There’s a couple other performance knobs we can attempt to tweak, but they all require larger changes to how HTTPS, TLS, and the Web PKI interact than doing a straight “copy-and-replace” with PQC algorithms.

  • Intermediate ellison: Predistributing known intermediate certificates to browsers would save ~1.5K bytes for the median intermediate certificate. This doesn’t fundamentally change any of the feasibility of the NIST candidates, but it likely helps Mayo stay within bounds of what’s currently feasible.
  • Merging SCTs and Certificates: Experimental proposals such as Merkle-Tree Certificates merge the certificate and SCTs into a single object with a single hash-based proof of authenticity. This would reduce the handshake to only require a single handshake signature and a single public key in the merkle-tree certificate, alongside a hash-based inclusion proof. Unfortunately, it makes some tradeoffs that are likely not feasible for non-browser applications, such as requiring delayed (hourly) batch issuance, and requiring clients to be up to date relative to a transparency server. Solutions in this form may be a performance optimization for browser clients, but are likely not feasible for non-browser clients. That being said, handshake latency matters considerably less for non-browser clients.
  • Shrink the size of the root store: A post-quantum root store with fewer than 10 certificates containing UOV public keys would be within an order of magnitude of the size of current root stores.

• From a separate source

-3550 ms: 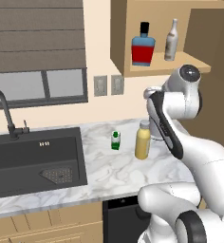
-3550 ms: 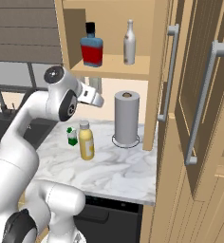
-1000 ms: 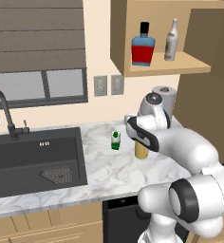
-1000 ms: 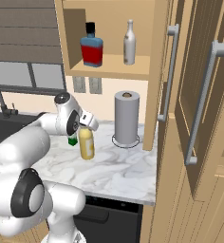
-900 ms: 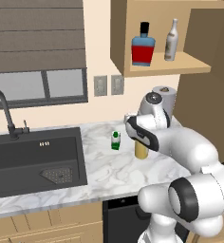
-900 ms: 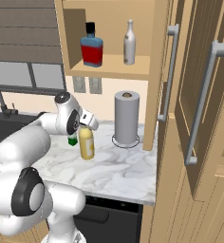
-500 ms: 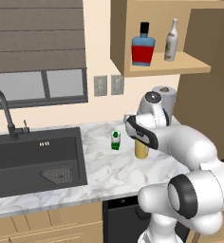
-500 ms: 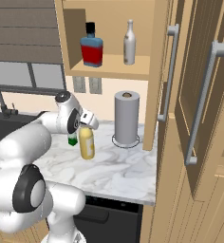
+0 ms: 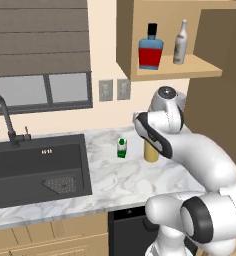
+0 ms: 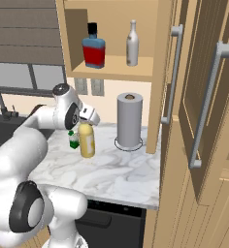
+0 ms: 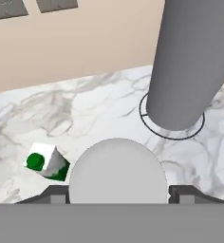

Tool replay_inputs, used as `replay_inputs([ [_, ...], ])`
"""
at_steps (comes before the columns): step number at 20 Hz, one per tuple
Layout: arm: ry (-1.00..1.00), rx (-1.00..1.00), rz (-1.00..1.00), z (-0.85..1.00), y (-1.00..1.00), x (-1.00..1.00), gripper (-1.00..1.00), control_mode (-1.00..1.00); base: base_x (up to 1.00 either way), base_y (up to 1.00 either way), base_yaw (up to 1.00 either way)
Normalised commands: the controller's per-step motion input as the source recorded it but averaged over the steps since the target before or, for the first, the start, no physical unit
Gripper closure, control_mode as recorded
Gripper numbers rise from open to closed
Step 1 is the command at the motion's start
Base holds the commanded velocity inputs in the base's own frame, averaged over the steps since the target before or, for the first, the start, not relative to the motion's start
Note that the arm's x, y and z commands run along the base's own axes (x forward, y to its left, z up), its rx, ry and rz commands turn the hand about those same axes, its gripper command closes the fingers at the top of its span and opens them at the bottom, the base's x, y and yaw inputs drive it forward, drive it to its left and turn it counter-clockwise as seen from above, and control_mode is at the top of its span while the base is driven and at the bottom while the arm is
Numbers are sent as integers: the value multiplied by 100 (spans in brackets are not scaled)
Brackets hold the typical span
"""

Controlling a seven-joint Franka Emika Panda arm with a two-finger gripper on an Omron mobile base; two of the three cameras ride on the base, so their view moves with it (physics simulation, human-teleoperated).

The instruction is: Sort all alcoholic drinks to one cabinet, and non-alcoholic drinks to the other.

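The tall yellow bottle (image 10: pixel 87 140) with its pale grey cap (image 11: pixel 117 173) stands upright on the marble counter (image 10: pixel 116 174). My gripper (image 10: pixel 86 123) sits over its top, shut on the bottle, with a dark finger pressed to each side of the cap. Just left of it stands the small green-and-white carton (image 10: pixel 73 140) (image 11: pixel 46 161) (image 9: pixel 121 148). Up in the small light-wood cabinet (image 10: pixel 111 72), the blue bottle (image 10: pixel 94 51) and the slim grey bottle (image 10: pixel 132 44) stand on the shelf. The tall pantry unit (image 10: pixel 204 121) fills the right side.
A paper towel roll (image 10: pixel 129 121) (image 11: pixel 190 61) stands on the counter right of the yellow bottle, close to the pantry side. A dark sink (image 9: pixel 35 165) with a faucet (image 9: pixel 2 117) lies to the left. Two wall outlets (image 9: pixel 115 90) sit under the small cabinet.
The fingers have closed in from wide apart onto the yellow bottle's cap. The arm and the bottle have hardly moved.
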Motion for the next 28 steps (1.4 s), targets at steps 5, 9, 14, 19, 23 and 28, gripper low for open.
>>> replay_inputs([
  [5, 0, 0, 6, 100, 21, -52, 100, -100, 0, 0, 0],
  [9, 2, -1, 10, 71, 8, -50, 100, -100, 0, 0, 0],
  [14, 0, -6, 13, 21, 0, -66, 100, -100, 0, 0, 0],
  [19, 0, -11, 8, 11, 0, -42, 100, -100, 0, 0, 0],
  [23, 0, -11, 0, 2, 0, -17, 100, -100, 0, 0, 0],
  [28, 0, -5, 0, 0, 0, -2, 100, -100, 0, 0, 0],
])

This means that combining Mayo and UOV with other changes to the PKI may be enough to transition to quantum-resistant authentication in the WebPKI. Unfortunately, all of this armchair design remains subject to several risks:

  • The performance impact is almost definitely larger than what Cloudflare measured. Cloudflare’s experiment likely was primarily ideal clients (enterprise users on desktop) accessing a login page (served by a low-RTT edge server).
  • The performance impact is also probably worse than Chrome current sees! The 4% latency increase is the net increase across all connections once ML-KEM was added to the key shares in the ClientHello. At this point in the deployment, ML-KEM is primarily only supported by Google properties and Cloudflare. Most servers are not selecting ML-KEM and responding with the ~1K of an ML-KEM encapsulation. As ML-KEM deployment expands, the 4% latency impact seen by Chrome will get worse as the cipher finishes standardization and servers start to deploy ML-KEM.
  • The security of Mayo and UOV might not hold. This would not be the first time a promising post-quantum algorithm turns out to be broken.
  • Even if the performance estimates are accurate, it may be that 10% is still too much of a performance hit unless quantum computers are immenient.

Putting this all together, even a drastic change like Merkele Tree Certs, when combined with ML-DSA or Mayo for handshake authentication, is likely still too big and only suitable for browser clients.

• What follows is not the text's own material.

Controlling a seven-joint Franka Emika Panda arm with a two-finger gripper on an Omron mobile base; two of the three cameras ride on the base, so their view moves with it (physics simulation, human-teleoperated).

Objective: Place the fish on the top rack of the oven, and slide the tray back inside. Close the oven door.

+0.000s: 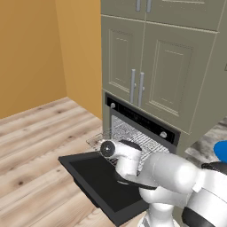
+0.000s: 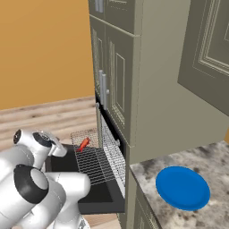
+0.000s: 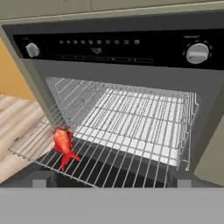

So what can we do to derisk all this? Well, for any solution, we need to get better at trust anchor agility, intermediate suppresion, and PKI migrations. This is happening already.

The best thing we could do to make the post-quantum transition more feasible is to come up with better algorithms that have performance characteristics no worse than RSA-2048. Specifically:

  1. A post-quantum KEM that fits in a single MTU when combined with the rest of the TLS ClientHello
  2. A 10,000x signing speed improvement and 100x verification speed improvement in SQISign (or a new, equivalent algorithm with these characteristics)

To some extent, this may be yelling for the impossible. Unfortunately, using ML-DSA for the Web PKI in its current form is also impossible.

  1. A case could be made that the entire quantum threat is not important, but I’m not here to argue that today. However important the quantum threat is, key exchange and authentication are just as important—both get broken by the same large-scale quantum computer. ↩︎

  2. The other winning signature algorithms are not feasible at all for the web. SPHINCS signatures are gigantic. Stateful hash-based signatures are a non-starter due to state. And the variable-time floating-point operations take FN-DSA off the table. ↩︎

  3. This may not seem like very many bytes for today’s Internet connections, but even ignoring the latency impact, it’s important to remember that billions of people are on metered, low-quality data connections on low-end phones. Alternatively, consider that the Markdown source for this blog post is ~15K. The TLS handshake should not consume as many bytes as this page, regardless of how fast networks are. ↩︎

  4. The same concern applies to the server messages, but since certificates are already 1.5-2K, we already have a multi-packet reponse size that varies server to server, so the impact of additional bytes is not directly aligned with a drastic relative increase in fragmentation. ↩︎

  5. The 10% threshold is somewhat arbitrary and we have some wiggle room. In reality, it’s very hard to justify nearly any performance hit that is big enough to impact actual page load metrics or “Core Web Vitals”, such as First Contentful Paint and Largest Contentful Paint until the threat has much more clear and present danger. ↩︎